Abowd: The person who implements privacy protections for OnTheMap, a Census web tool showing where workers are employed and where they live, teases me whenever he sees me: “All right, so you’ve got the 2020 census locked up. Have you solved the problem of what we’re going to do when we link it up to all the other data bases?”
We can at best implement partial solutions right now. I think the same is happening inside the tech companies. One technology firm’s new product, which allows social science researchers to access its anonymized user data, was going to be pretty elaborate DP everything. And when it finally rolled out, it was one very carefully delineated set of tabulations passed through one very specific set of DP mechanisms. I talked to them at both ends of that and said, ‘Watch out, the problem gets hairy a lot faster than you realize.’ You get overconfident because you sit with the toy models and they work pretty well on toy datasets. Then you scale them and sparsity, the bane of statisticians’ existence, rears its ugly head and puts limitations on your ability to do sensible statistics.

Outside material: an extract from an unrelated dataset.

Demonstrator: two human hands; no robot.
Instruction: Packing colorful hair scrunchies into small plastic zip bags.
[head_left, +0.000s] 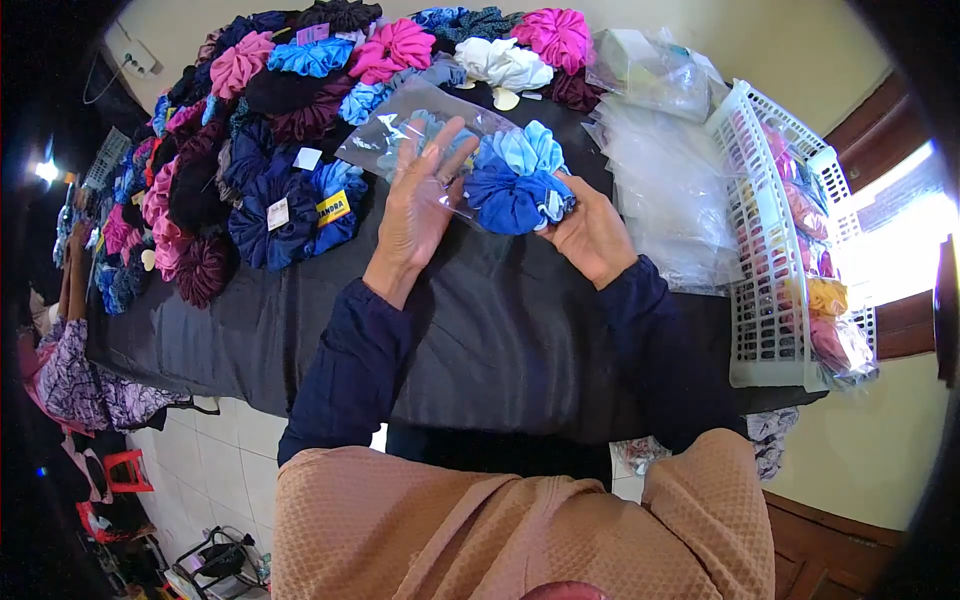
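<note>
My left hand (420, 195) holds a clear plastic bag (375, 139), its fingers spread against the film. Teal fabric shows through the bag; whether it lies inside or behind cannot be made out. In my right hand (596, 232) is a bunch of scrunchies: a light blue scrunchie (529, 148) above a royal blue scrunchie (499, 196), with a bit of patterned fabric at its right side. The bag's right edge meets this bunch. Just left of my left hand lies a navy scrunchie (262, 225) with a white tag, beside a blue scrunchie (334, 180) bearing a yellow label.
Scrunchies, including a white scrunchie (502, 64), are heaped along the back and left of the black-covered table (480, 337). Flat clear bags (664, 187) are stacked at right, beside a white plastic basket (772, 300) of bagged scrunchies. Another person (75, 367) is at far left.
</note>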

There are initiatives to use things like mobile location data to contain COVID-19. Can your exercise inform us how to balance those tools with privacy protections?
Abowd: I can’t speak to COVID-19, but let me answer the more general question. When you hear a domain specialist plead for granularity along a particular dimension, be it location, diagnosis, or, in the case of medicine, identity, you need to ask what’s the statistical use, and then design a privacy system to meet that. The administrative use is a fundamentally different question. Identifiable data are used all the time. You don’t randomly give welfare benefits.
In some cases, a breach of privacy for statistical uses would be unacceptable but a breach of the same privacy for socially accepted administrative purposes wouldn’t be. (The Census Bureau is constrained by law to operate exclusively on the statistical use side.) It’s not cut and dried, and it’s not easy. And I think it’s clear that there are very different decisions being made around the world.